Time and again, heads of states, governments, and community organizations have controlled certain aspects of intimacy, blurring the lines between private domain and what is considered public. Around the world, states intrude on our most intimate spaces by erecting laws limiting whom we can love, with whom we can have sex, and what we do with our own bodies. Although these forms of intimate violence differ from explicitly brutal forms like rape, the state’s intrusion into our private intimate lives reveal a telling story about which people matter, and which people can be subjected to state control. In some countries, including the United States and Poland, the private spaces of women’s bodies are controlled by the state with access to abortions severely restricted – even if the pregnancy was caused by intimate violence – and the menstrual cycles of young women surveilled by state actors.
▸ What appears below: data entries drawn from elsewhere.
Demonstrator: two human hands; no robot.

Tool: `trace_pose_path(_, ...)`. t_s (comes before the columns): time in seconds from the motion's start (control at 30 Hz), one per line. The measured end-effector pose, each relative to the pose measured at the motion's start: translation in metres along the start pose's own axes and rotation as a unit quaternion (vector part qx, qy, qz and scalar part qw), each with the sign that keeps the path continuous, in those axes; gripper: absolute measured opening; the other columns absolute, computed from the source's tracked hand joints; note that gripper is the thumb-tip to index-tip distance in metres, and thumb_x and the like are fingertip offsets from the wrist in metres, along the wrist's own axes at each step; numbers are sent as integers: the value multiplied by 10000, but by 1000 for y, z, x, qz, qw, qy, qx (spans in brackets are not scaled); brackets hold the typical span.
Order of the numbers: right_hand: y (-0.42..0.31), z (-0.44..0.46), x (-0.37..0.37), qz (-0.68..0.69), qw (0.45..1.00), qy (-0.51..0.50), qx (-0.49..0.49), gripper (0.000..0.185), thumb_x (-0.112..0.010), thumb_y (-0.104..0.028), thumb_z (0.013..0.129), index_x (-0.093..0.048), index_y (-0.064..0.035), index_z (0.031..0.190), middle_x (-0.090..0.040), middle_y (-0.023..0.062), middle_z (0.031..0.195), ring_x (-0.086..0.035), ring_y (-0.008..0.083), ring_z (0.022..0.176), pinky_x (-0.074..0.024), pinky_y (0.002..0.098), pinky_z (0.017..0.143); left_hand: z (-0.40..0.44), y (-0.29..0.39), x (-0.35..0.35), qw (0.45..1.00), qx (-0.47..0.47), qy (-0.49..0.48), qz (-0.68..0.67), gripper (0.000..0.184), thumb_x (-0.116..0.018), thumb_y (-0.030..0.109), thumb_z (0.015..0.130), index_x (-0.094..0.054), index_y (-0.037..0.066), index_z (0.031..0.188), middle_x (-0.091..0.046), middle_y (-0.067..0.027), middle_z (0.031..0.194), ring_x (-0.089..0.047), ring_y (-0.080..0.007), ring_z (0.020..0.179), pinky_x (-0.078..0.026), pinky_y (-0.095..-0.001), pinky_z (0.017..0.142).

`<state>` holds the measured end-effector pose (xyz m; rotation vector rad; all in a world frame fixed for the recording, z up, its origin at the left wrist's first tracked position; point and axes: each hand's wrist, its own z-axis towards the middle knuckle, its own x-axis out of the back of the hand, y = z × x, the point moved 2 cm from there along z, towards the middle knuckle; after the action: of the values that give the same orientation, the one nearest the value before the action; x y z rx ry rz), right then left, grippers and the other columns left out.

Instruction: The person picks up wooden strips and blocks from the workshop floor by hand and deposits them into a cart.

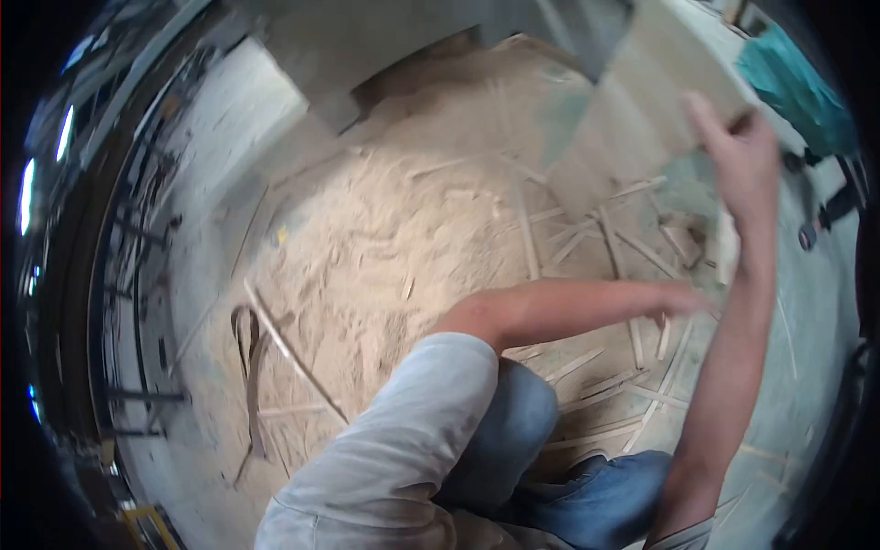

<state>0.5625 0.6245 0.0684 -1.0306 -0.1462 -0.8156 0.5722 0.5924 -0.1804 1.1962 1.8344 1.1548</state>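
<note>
My right hand is raised at the upper right, its fingers closed on the edge of a flat wooden board. The board looks tilted and is blurred by motion. My left arm reaches across to the right, and my left hand is low over thin wooden strips on the floor. That hand is smeared, so its fingers and anything in them cannot be made out. A heap of sawdust spreads over the floor in front of my knees.
A long strip and a dark curved band lie on the left. A grey metal panel stands at the top. Green cloth is at the upper right, and a small wood block lies below the board.
</note>
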Motion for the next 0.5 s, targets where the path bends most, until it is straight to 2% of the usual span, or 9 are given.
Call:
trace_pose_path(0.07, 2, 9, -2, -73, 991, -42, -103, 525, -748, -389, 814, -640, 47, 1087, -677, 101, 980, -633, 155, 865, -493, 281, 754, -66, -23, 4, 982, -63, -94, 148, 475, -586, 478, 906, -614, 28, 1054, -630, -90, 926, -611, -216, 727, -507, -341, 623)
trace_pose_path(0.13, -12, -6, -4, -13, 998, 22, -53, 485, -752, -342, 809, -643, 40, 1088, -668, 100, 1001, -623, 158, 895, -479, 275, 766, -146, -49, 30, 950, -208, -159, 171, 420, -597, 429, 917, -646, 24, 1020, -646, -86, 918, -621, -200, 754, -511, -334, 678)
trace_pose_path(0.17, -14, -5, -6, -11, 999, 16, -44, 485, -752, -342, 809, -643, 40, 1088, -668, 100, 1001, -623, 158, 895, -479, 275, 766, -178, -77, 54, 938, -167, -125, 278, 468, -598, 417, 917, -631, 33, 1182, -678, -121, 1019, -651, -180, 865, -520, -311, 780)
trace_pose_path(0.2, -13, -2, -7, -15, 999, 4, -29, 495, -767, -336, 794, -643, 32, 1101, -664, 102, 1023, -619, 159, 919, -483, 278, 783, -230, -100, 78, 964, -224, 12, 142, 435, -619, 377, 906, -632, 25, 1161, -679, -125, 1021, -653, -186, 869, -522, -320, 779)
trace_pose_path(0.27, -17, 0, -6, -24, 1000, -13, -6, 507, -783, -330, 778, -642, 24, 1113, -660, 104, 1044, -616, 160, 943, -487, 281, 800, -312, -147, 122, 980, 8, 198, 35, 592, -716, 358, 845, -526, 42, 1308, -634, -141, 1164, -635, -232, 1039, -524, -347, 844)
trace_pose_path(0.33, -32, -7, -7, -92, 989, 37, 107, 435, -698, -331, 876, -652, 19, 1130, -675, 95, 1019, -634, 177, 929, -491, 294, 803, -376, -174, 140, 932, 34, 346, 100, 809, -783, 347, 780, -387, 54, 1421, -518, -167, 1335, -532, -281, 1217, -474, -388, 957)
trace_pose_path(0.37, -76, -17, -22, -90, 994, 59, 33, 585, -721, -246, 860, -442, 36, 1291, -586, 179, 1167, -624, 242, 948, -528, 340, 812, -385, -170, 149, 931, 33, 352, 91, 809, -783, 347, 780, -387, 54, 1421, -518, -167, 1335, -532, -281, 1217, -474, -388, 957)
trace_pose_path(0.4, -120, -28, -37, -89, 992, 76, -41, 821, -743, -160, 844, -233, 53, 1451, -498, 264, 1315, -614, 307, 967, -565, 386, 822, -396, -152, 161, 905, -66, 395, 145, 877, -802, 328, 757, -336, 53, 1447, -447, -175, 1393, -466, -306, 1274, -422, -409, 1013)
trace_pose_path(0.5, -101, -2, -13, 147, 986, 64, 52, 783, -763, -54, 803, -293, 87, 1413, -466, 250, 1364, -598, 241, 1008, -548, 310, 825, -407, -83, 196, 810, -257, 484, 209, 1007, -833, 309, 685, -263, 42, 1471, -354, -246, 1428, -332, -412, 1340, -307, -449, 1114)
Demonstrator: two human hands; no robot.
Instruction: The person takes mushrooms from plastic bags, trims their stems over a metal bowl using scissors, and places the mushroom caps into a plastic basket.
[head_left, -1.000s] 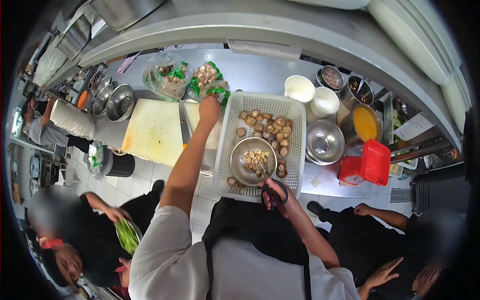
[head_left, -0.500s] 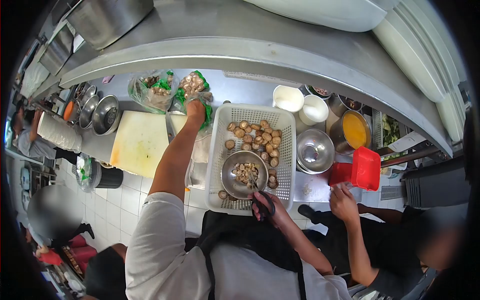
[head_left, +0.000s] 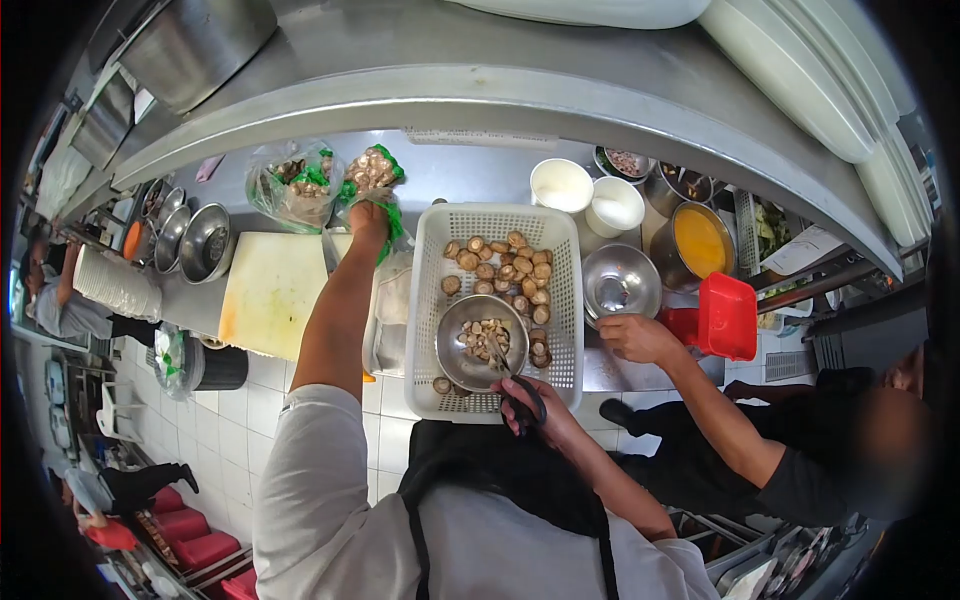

Nearly 69 countries have prohibitions on same sex love, sometimes with draconian punishments including “conversion therapies” or even death. Bodies that do not conform to a standardized binary are subject to examination by doctors and lawyers to determine which bathroom a person can use, which sports team they can join, and whether they have access to life-saving healthcare.
Yet, against all odds, people resist. When authoritarian and fundamentalist forces penetrate the sacred private sphere, tear down communities, condemn gestures of love, people rise up. Some risk everything by crossing the Mediterranean in search of a place they can call home, where they can express themselves without fear or find a job so they can support their family. Others go to the streets to demand rights that should have been theirs to begin with or to protest patriarchy’s control over their lives, education, marriages, and bodies.
When people are struggling, positive intimate relationships can be healing and nurturing. For marginalized or threatened communities, a caring intimate relationship can be incredibly meaningful, shining light within a landscape of hardship and offering individuals a sense of agency and direction. Consider the experience of a migrant family finding a welcoming community as they resettle; a child at a refugee camp forming a close-knit relationship with another child they can trust; or an exiled writer having the freedom to speak their truest opinions and thoughts, allowing them to re-create an intimate relationship with the self. Consider learning how to nurture and love yourself and your own body, despite years of social and political scrutiny and abuse about the color of your skin or your gendered clothing choices.
Intimacy is also embedded in the simplest acts, entangled in the rhythm of everyday life: a kiss, an embrace, interlocked hands, a kind deed; a parent caring for their children; a family snuggled around the fireplace on a cold, wintry evening; the interspecies bonds of care and affection; the sharing of food whether from the same plate, the exchange of a piece of wedding cake between newlyweds, or the offering of paan as a token of love. Intimate encounters may be fleeting, but they can offer hope and meaning when life feels especially difficult.
Despite the concept’s broad parameters, its personal impact is deep, and commonly encompasses profound and memorable experiences. There is also an air of secrecy in intimacy – an expression and experience that is shared with only a few, that occurs only in proximity, and that is deeply personal and private.
This issue of Shuddhashar takes a critical look at intimacy in its myriad forms and considers how it affects communities and individuals both positively and negatively. We hope these multifaceted descriptions of intimacy will inspire you to notice how the concept is interwoven in your personal life and the lives of others.